It was the language in which we sang songs, narrated stories, exchanged riddles or
merely chatted, while around us adults conversed in proverb-loaded exchanges. To
the best of my recollection, Gikuyu, spoken by about 22 per cent of the Kenyan population,
was the only language we were taught during the first three years at school, although
I had learnt the English alphabet in nursery school. In our fourth year, English
was reintroduced, and we had to bid farewell to Gikuyu. From there on, speaking or
writing in our mother tongue was forbidden by school rules. Speaking it exposed us
to beating and punishment, and in some cases temporary expulsion. The resentment
with which Gikuyu and other African languages were treated in my school was almost
universal in Kenyan primary schools. In the mind of my educators, African languages
were not actually languages but primitive vernaculars.

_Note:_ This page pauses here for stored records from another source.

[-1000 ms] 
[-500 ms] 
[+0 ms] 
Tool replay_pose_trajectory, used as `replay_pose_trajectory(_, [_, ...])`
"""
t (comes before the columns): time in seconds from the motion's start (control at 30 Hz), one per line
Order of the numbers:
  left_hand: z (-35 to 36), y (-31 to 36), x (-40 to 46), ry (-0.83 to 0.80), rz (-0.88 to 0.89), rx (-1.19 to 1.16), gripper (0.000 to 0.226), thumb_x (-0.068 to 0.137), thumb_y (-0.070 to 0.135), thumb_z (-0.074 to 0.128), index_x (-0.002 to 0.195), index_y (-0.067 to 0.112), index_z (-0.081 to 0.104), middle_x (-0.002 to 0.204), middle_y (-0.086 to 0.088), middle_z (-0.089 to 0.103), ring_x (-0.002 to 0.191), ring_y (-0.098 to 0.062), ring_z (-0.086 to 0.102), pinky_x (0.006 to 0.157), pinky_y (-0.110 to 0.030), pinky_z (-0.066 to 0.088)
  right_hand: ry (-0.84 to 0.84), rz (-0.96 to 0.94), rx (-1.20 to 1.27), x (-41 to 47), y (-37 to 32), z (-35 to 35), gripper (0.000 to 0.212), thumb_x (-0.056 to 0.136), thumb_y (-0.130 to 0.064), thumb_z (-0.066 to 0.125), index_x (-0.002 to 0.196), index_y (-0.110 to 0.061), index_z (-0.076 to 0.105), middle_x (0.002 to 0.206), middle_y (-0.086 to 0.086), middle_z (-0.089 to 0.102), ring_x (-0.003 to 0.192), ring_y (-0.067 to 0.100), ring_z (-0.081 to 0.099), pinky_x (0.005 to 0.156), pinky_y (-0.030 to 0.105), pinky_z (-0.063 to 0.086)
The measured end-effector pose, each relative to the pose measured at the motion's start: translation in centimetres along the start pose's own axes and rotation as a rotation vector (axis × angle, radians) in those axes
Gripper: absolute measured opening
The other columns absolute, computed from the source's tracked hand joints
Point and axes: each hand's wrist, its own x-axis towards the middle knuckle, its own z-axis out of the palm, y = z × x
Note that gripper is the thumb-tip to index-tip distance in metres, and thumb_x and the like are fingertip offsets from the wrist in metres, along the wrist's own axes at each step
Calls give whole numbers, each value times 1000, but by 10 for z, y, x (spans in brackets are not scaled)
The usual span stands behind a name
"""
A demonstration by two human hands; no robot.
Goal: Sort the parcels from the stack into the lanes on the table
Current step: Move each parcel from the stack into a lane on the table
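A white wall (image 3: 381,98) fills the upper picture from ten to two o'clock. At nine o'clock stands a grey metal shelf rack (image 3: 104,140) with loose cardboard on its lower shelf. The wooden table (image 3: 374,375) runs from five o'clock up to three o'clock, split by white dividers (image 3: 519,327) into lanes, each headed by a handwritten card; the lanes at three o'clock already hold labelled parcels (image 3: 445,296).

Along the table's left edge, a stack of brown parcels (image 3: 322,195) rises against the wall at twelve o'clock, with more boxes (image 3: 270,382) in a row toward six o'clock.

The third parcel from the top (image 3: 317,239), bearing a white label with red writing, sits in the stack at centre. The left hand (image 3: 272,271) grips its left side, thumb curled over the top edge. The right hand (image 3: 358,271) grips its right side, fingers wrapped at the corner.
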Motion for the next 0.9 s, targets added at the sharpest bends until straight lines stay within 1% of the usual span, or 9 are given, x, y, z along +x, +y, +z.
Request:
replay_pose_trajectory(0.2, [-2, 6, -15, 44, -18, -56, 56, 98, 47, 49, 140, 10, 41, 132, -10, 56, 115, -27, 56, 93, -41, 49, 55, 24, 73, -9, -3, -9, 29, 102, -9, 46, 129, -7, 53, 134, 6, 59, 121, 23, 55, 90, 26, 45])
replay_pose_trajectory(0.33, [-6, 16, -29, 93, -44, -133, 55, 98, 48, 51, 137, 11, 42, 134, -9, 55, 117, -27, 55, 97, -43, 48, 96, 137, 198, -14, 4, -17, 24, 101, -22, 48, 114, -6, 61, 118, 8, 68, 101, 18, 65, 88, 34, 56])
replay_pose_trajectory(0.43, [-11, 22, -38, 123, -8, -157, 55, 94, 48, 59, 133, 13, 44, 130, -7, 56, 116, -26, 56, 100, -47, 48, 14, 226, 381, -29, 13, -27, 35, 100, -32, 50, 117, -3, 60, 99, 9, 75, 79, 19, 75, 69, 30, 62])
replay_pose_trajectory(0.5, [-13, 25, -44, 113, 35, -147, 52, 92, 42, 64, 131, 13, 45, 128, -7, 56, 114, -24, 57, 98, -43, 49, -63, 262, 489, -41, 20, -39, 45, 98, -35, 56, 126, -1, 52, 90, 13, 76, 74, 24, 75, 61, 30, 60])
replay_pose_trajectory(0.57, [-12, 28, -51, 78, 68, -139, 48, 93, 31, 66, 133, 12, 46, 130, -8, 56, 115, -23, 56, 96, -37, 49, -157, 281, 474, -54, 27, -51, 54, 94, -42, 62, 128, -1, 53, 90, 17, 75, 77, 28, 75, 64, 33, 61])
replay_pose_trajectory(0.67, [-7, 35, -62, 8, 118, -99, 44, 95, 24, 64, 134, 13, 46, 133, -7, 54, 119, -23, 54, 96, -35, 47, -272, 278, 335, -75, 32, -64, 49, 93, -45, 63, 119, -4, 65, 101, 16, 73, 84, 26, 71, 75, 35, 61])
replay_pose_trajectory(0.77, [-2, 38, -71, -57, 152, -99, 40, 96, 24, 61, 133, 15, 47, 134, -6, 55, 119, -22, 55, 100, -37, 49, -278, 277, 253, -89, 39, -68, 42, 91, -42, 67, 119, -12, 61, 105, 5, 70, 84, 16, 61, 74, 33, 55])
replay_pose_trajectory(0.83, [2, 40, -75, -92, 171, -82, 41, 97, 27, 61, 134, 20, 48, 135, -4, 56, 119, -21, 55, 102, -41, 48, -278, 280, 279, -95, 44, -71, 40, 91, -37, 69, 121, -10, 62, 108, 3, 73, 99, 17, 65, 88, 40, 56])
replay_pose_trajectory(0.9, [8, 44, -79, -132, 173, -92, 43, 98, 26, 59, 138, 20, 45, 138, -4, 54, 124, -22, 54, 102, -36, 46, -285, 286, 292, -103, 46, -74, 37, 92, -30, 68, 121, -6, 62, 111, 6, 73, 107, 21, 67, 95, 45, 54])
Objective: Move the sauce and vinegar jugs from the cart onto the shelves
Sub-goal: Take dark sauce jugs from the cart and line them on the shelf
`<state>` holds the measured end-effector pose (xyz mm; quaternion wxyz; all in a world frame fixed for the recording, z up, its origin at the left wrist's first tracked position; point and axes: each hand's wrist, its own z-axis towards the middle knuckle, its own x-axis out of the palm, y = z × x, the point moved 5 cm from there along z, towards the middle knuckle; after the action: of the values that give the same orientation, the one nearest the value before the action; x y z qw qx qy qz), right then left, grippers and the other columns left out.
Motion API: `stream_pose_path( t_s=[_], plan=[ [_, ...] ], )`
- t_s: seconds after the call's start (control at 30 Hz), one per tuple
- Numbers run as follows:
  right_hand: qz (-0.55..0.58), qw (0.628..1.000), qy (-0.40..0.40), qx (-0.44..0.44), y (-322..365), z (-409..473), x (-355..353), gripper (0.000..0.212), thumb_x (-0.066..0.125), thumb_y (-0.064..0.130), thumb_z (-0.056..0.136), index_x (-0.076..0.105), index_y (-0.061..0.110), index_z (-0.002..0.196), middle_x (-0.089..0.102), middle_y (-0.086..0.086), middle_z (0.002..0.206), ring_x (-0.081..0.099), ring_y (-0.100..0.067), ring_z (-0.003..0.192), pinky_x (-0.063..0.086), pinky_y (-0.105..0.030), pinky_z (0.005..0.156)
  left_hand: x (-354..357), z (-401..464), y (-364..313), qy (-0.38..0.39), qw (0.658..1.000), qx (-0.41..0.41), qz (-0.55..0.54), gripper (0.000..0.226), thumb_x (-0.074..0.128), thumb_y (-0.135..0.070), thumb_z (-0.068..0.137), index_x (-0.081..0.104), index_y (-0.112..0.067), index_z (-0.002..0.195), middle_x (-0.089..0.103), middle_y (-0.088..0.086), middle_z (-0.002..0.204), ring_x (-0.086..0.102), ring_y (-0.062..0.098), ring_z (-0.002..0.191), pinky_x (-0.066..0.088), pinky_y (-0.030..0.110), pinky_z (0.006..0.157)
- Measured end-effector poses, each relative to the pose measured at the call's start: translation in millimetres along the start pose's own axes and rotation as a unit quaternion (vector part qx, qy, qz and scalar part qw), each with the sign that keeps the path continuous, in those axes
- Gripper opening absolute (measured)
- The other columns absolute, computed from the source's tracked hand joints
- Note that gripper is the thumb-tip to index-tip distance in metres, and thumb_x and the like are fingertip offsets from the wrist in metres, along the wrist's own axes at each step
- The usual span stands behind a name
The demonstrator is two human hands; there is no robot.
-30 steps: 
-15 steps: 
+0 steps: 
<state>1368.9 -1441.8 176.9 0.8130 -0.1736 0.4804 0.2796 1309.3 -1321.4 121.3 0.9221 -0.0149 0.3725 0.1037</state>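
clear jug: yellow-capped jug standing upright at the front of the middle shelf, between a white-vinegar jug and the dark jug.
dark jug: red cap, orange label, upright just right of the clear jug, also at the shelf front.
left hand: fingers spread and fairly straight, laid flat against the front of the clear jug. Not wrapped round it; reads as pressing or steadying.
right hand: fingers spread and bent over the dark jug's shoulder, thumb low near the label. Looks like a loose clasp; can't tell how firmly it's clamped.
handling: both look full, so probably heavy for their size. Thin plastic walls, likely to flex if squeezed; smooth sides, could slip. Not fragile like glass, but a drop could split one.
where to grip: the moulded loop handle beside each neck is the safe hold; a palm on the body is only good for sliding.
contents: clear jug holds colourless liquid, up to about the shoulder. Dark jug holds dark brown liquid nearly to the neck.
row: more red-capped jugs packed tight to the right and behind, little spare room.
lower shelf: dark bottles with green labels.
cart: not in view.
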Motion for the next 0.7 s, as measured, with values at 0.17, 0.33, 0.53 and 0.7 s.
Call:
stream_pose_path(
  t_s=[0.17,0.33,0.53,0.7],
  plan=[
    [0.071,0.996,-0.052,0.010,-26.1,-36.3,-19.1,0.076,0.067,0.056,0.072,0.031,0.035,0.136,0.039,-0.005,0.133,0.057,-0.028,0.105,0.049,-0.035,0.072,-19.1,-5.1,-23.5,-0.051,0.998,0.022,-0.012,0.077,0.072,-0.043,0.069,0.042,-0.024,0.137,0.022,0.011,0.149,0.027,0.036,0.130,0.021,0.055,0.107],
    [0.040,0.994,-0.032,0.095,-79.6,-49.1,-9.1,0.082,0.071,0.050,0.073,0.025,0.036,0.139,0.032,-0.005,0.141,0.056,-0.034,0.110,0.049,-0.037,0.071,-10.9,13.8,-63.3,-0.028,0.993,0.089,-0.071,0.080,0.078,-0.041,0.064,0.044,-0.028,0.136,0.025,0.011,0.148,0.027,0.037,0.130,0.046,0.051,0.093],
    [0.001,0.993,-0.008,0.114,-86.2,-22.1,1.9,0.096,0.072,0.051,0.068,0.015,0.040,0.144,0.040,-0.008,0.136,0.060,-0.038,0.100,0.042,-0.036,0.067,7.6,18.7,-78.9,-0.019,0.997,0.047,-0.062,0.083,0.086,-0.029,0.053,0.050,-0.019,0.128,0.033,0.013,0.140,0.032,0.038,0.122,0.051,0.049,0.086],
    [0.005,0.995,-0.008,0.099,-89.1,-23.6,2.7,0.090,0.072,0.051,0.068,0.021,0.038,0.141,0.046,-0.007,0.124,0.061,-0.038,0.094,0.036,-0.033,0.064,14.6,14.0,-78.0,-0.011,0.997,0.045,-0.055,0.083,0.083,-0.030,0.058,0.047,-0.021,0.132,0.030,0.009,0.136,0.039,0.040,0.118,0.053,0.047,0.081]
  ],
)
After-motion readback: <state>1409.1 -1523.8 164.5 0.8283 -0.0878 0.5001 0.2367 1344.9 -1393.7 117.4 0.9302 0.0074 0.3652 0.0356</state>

For a while, before and after my college studies, I taught in secondary school, an
experience which gave me the opportunity to show my own attitudes towards African
languages. Would I be able to nurture Gikuyu in my students, or would I worship foreign
languages while despising my own? Not surprisingly, I turned out to be as good a
disciple of the colonial heritage as my fellow teachers who worked hard to enforce
the school rules. I found myself beating and punishing students whenever and wherever
they attempted to speak in their mother tongue. Like many before me, I found myself
adopting the colonial doctrine according to which speaking and learning African languages
stunt the student’s ability to learn. And because the national examinations were
in English, students were easily convinced that they needed to master this language
in order to excel.
Decades after acquiring political independence, the colonial system of education
remains intact. No significant policy changes in the teaching of Kenya’s languages—the
country counts about 40—have been made. With the exception of Kiswahili, proclaimed
by the late leader Jomo Kenyatta as an official language along with English, the
government tends to look upon local languages as a threat to national unity. Emphasis
is still put on excelling in English-language examinations, and plenty of African
educators uphold this system. It is the route to prestige, to potential studies and
jobs, locally and abroad.
Writer’s
block
For me, the turning
point came at the age of 32, when I sat down to write my first novel. At the time
I was living in the United States, working as a research scientist. In writing Ngoima,
I wished to portray the independent Kenyan government in its true neo-colonial colours.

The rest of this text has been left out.